Może jeszcze nie takim jak Emily czy Aron, ale coraz więcej czasu spędzałam z nim. Usiadłam na łóżku i włączyłam Xboxa.
- Czyli gramy? - zapytał chłopak.
- Nie wiem jak Ty ale ja gram.- powiedziałam rozbawiona.
- Ej ja też chce. - powiedział i wyrwał mi konsolę.
- Oddaj to.
- Przypominam Ci, że to jest moje.
- Przypominam Ci, że to ja tu jestem gościem. - powiedziałam zadowolona ze swojej wypowiedzi.
- Mało mnie to obchodzi. - powiedział i zaczoł grać.
- Dobra sam tego chciałeś. - powiedziałam i wskoczyłam na chłopaka.
Zaczęłam się głośno śmiać, a po chwili chłopak już robił to samo. Wyrwałam mu konsolę i usiadłam na koniec łóżka. Cały czas cicho chichotałam i jednocześnie grałam.
- Chodź tu mała wredoto. - powiedział i przyciągną mnie do swojej klatki piersiowej. Siedzieliśmy tak przez cały czas i rozmawialiśmy, śmialiśmy się i jednocześnie graliśmy. Gdy było już późno postanowiłam iść do domu. Zerknęłam na zegarek na którym była godzina 23.44.
- To ja już będę lecieć. Dzięki za wszystko pa. - powiedziałam i zaczęłam wychodzić z pokoju i kierować się w stronę schodów.
- O nie, nie.
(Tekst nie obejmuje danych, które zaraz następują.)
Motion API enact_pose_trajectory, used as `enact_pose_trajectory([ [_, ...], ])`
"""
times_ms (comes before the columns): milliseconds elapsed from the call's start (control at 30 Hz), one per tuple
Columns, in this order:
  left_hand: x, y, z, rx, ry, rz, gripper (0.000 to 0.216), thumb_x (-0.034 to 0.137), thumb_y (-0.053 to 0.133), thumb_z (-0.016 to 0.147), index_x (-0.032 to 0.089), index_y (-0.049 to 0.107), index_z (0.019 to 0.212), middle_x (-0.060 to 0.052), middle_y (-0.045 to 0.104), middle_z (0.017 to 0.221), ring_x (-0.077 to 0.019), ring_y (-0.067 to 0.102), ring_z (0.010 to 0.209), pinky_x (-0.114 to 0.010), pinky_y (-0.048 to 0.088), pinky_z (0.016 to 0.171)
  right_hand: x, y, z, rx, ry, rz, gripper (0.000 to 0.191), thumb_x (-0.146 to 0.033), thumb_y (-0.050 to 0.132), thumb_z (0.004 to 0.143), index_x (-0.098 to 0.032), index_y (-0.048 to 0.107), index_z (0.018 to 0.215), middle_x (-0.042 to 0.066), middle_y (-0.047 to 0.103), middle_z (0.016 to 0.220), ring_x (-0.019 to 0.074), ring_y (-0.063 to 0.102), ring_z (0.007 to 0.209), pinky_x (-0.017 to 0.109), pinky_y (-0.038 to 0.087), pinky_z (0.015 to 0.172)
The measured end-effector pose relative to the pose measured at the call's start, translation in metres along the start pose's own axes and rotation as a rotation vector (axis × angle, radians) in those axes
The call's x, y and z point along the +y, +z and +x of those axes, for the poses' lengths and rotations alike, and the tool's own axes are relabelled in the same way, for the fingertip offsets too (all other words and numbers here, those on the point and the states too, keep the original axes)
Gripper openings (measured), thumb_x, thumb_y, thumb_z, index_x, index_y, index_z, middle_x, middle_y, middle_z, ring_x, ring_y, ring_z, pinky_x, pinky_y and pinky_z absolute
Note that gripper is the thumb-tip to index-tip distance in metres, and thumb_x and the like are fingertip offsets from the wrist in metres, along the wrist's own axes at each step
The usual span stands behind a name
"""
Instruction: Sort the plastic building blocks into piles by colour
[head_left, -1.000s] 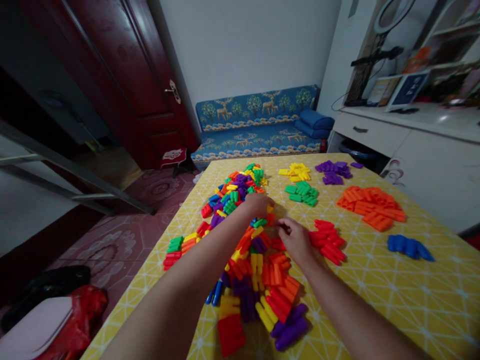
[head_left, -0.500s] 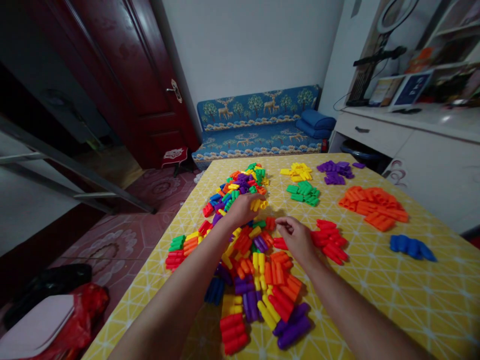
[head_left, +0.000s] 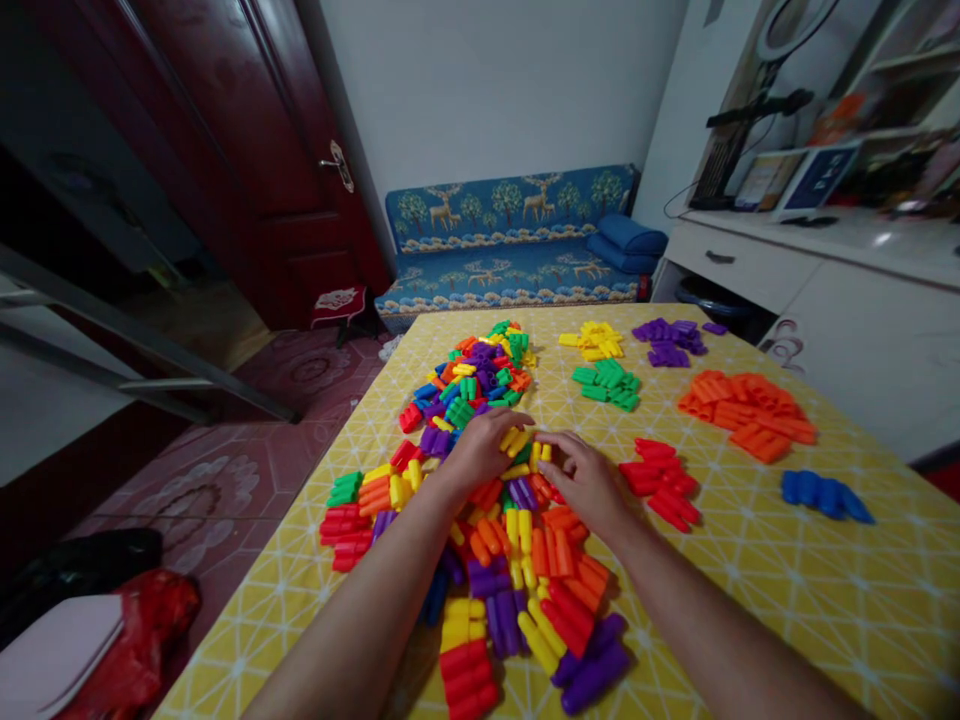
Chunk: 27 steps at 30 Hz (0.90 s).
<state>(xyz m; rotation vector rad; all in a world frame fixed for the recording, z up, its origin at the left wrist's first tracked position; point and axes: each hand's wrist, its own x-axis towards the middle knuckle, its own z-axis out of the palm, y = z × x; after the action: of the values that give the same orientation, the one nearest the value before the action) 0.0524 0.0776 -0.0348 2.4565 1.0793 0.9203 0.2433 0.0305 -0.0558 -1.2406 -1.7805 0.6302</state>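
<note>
Yellow block (head_left: 516, 441) clasped, your curled left hand (head_left: 480, 450) hangs over the mixed pile (head_left: 489, 538); just right, your half-open right hand (head_left: 585, 482) touches a second yellow block (head_left: 540, 455), though whether it grips is unclear.

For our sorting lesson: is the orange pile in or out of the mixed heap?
Out: bare tablecloth separates the orange pile from the mixed heap.
</note>
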Motion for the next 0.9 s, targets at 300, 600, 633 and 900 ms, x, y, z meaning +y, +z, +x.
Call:
enact_pose_trajectory([
  [300, -0.005, -0.003, -0.001, 0.372, -0.249, 0.054, 0.047, -0.003, 0.055, 0.069, 0.017, 0.062, 0.111, -0.01, 0.066, 0.11, -0.0228, 0.064, 0.102, -0.034, 0.051, 0.089, 0.016, 0.006, 0.0, 0.127, 0.19, 0.18, 0.026, -0.029, 0.061, 0.077, -0.023, 0.062, 0.103, 0.002, 0.07, 0.089, 0.0158, 0.065, 0.072, 0.026, 0.053, 0.065],
  [600, -0.003, -0.004, -0.001, 0.407, -0.223, -0.002, 0.043, -0.007, 0.045, 0.066, 0.017, 0.066, 0.095, -0.007, 0.07, 0.104, -0.021, 0.065, 0.101, -0.034, 0.051, 0.091, 0.018, 0.006, 0.002, 0.125, 0.202, 0.326, 0.023, -0.032, 0.062, 0.078, -0.023, 0.06, 0.099, 0.004, 0.069, 0.093, 0.0178, 0.066, 0.078, 0.03, 0.056, 0.072],
  [633, -0.003, -0.005, -0.001, 0.397, -0.205, 0.0, 0.045, -0.007, 0.043, 0.066, 0.017, 0.068, 0.095, -0.007, 0.069, 0.105, -0.0206, 0.065, 0.103, -0.034, 0.051, 0.093, 0.017, 0.007, 0.001, 0.128, 0.203, 0.333, 0.021, -0.032, 0.063, 0.078, -0.023, 0.06, 0.097, 0.004, 0.069, 0.092, 0.0179, 0.066, 0.077, 0.03, 0.055, 0.072],
  [900, -0.009, -0.007, -0.001, 0.38, -0.194, -0.018, 0.048, -0.008, 0.041, 0.067, 0.015, 0.071, 0.096, -0.009, 0.07, 0.107, -0.0202, 0.066, 0.102, -0.033, 0.052, 0.092, 0.009, -0.022, 0.022, 0.179, 0.244, 0.452, 0.034, -0.035, 0.067, 0.073, -0.019, 0.06, 0.102, 0.001, 0.064, 0.073, 0.0139, 0.06, 0.058, 0.024, 0.048, 0.051],
])
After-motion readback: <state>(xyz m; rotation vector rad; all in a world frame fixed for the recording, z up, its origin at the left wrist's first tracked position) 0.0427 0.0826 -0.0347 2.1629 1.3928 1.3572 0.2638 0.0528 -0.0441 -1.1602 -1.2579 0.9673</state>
Nie myśl sobie, że Cię puszczę o tej porze gdziekolwiek. Zostajesz tutaj na noc.
- Chris mój dom jest tylko ulice dalej.
- No to co z tego? Zostajesz i koniec.
- Napewno nie. Nie mam zamiaru spać razem z tobą w jednym łóżku.
- Nie masz wyboru.
- Mam. - powiedziałam i pobiegłam do pokoju chłopaka.
Wskoczyłam na łóżko i nakryłam sie kołdrą.
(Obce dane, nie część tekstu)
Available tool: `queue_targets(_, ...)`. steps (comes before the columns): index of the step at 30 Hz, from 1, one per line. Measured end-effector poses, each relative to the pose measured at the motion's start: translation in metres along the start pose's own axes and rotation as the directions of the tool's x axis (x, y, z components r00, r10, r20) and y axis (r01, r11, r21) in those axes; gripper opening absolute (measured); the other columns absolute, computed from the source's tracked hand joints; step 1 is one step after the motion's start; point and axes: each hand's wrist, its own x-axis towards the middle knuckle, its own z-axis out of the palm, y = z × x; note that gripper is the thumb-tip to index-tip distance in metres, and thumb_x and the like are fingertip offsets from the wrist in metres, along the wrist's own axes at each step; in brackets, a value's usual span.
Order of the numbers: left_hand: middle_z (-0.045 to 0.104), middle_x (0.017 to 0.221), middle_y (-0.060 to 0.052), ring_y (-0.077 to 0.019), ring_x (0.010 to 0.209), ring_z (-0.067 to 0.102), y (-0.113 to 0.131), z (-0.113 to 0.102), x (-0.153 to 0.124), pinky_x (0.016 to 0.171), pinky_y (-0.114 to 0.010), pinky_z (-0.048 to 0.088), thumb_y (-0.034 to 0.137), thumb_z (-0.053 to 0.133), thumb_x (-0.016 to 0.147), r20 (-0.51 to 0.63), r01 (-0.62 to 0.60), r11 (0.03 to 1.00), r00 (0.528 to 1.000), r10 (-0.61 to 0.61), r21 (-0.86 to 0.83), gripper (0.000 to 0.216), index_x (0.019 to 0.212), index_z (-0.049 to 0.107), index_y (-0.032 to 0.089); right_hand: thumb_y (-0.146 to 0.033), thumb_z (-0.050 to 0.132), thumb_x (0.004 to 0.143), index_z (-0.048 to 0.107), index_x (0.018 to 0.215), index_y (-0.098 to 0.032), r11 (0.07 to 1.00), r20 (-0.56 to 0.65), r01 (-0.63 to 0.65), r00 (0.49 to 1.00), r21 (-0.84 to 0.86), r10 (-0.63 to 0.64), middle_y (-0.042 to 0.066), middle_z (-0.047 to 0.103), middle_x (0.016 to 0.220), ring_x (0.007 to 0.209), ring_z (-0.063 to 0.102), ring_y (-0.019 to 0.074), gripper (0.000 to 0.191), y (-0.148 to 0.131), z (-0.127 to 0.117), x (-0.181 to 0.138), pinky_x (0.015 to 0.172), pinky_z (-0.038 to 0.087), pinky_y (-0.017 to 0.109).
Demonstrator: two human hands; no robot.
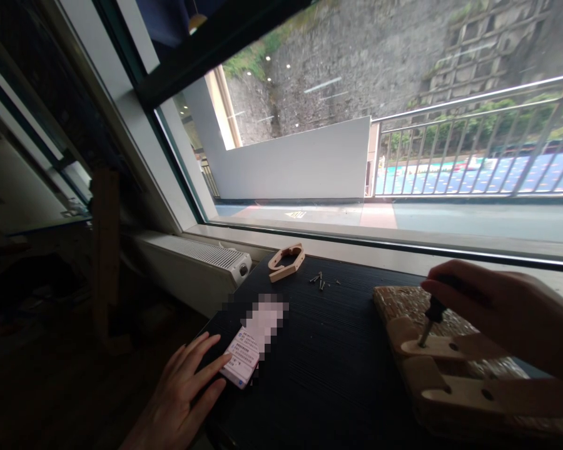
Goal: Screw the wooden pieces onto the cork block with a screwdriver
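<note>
While your right hand [478, 312] is curled around the driver [435, 309], its fingers closed on the dark handle, the tip meets the far bar [443, 347] near its rounded end, at four o'clock of your view; the screw head there, if any, is too small to make out. To turn well, you would want the shaft in line with the hole and steady pressure down it, since it leans toward one o'clock and could slip. That hand comes in from three o'clock, knuckles up, wrist above the wood. Your left hand [181, 381], at seven o'clock, has its fingers spread, gripping nothing, one fingertip at the edge of the phone [244, 356]; it might serve better bracing the bar. The near bar [516, 395] lies at four o'clock from the tip, both bars on a rough slab [394, 299]. Toward ten o'clock from the tip, screws [322, 285] lie loose on the table [328, 350], with a wooden ring [286, 272] just beyond and the radiator [187, 269] farther out.
</note>
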Motion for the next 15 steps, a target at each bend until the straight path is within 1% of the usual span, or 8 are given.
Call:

- Dobranoc. - powiedziałam.
- A ja gdzie mam spać? - zapytał rozbawiony chłopak.
- Hmm. Na ziemi może. - powiedziałam rozbawiona.
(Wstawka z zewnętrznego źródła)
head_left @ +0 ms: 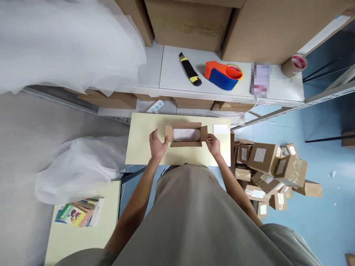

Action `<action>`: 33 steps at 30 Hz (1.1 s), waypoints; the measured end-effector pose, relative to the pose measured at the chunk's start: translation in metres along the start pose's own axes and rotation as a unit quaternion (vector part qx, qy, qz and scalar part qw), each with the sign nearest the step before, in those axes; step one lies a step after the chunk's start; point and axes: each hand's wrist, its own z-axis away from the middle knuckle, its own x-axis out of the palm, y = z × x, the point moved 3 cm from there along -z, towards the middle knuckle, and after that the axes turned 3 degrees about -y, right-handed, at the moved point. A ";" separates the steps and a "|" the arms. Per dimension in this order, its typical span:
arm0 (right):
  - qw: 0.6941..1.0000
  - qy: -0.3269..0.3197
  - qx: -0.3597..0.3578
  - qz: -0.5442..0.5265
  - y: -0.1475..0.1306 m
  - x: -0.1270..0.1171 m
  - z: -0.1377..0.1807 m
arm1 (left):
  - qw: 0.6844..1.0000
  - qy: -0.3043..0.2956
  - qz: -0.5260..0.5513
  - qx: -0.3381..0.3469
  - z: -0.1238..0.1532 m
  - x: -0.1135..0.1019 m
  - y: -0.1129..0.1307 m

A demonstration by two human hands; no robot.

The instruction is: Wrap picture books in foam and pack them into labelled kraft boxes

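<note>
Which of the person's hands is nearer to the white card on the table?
Right. The right hand is at the right end of the box, close to the card; the left hand is at the left end, with the box between it and the card.

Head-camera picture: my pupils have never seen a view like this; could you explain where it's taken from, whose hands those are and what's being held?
There is no robot here. A person wears a camera on the head, looking forward and down, so we see their own arms and bare hands. On the pale table stands a cardboard box with its flaps open and something pale inside. The left hand is open beside one end flap; the right hand is at the other. Whether either grips the box is too small to tell. A white card lies to the right. Beyond, on a shelf, lie a cutter knife and a tape dispenser.
</note>
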 end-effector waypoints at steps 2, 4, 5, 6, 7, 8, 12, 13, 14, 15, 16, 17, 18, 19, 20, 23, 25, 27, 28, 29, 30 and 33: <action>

- Ha ha śmieszne. Suń ten zajebisty tyłek. - powiedział i zaczoł się rozbierać.
Po chwili ukazał swój idealny sześciopak. Nie mogłam od niego oderwać oczu, ale w ostatnim momencie się ockęłam. Chris sie tylko zaśmiał i wskoczył pod kołdrę.
- Dobranoc. - powiedziałam.
- Już? - zapytał zdziwiony.
- Tak, a czemu niby nie? - zapytałam rozbawiona.
- Myślałem, że coś porobimy. - powiedział i poruszył brwiami.
- Weź głupi jesteś. - powiedziałam rozbawiona.
Po chwili chłopak wybuchł śmiechem.
- Spokojnie nigdy bym Cię nie skrzywdził. - powiedział i musną ustami mój policzek.
- Tak?
- Tak.
- A co było 2 lata temu?
- Możemy już o tym nie mówić. Naprawdę tego bardzo żałuję. - powiedział smutny.
- Dobrze. Dobranoc. - powiedziałam i przytuliłam chłopaka.
Gdy chciałam już się od niego odsunąć Chris mi na to nie pozwolił.
- Dobranoc. - powiedział z wielkim uśmiechem na twarzy.
- Dobranoc. - powiedziałam i cicho zachichotałam.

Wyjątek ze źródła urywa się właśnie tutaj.